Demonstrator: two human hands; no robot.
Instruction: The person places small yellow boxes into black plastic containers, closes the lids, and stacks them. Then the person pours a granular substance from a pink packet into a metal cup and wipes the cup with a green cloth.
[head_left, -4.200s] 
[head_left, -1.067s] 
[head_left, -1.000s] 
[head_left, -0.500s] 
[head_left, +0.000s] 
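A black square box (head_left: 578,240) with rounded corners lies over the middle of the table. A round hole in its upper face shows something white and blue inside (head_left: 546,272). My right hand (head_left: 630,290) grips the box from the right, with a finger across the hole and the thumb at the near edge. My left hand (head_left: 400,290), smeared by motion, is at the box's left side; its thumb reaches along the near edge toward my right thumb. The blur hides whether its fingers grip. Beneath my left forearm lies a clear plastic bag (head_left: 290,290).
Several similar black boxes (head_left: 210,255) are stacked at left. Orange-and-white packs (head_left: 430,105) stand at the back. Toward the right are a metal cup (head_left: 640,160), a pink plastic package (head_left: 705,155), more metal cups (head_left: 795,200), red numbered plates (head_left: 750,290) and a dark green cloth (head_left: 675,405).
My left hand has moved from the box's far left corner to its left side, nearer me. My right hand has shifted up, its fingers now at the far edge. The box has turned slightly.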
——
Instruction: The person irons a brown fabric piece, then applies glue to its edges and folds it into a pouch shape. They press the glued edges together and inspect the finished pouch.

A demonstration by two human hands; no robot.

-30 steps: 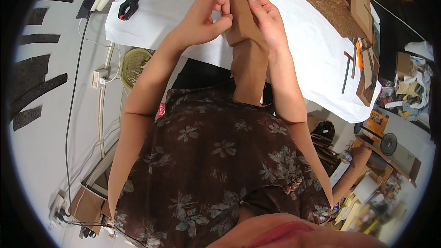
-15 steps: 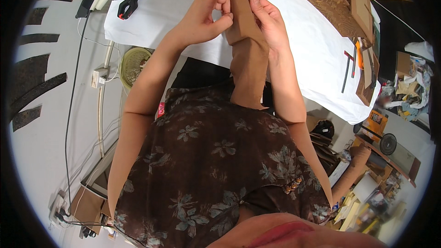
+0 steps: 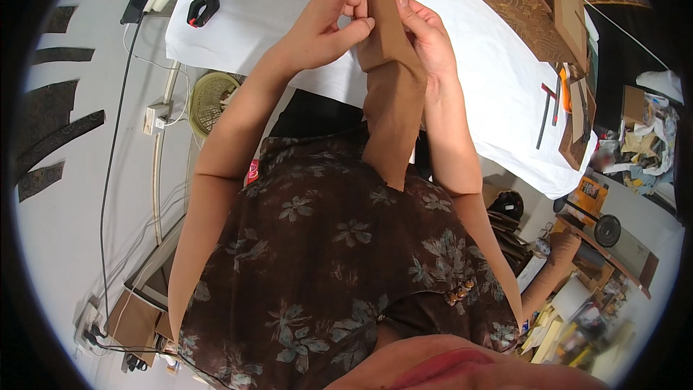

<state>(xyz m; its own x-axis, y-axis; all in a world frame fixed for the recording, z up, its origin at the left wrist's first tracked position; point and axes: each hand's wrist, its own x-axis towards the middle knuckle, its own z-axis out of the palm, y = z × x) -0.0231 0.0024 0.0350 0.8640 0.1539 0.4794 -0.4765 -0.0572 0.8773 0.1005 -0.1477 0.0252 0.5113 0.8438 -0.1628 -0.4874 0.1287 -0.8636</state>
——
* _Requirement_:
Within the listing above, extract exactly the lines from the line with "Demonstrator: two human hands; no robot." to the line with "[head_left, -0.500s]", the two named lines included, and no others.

* _Worked solution_:
Demonstrator: two human hands; no robot.
Instruction: The person places small yellow boxes into black plastic containers, closes the lids, and stacks them. Then the person pours a granular substance from a pink packet into a metal cup and wipes the cup with a green cloth.
[head_left, -4.200s] 
[head_left, -1.067s] 
[head_left, -1.000s] 
[head_left, -0.500s] 

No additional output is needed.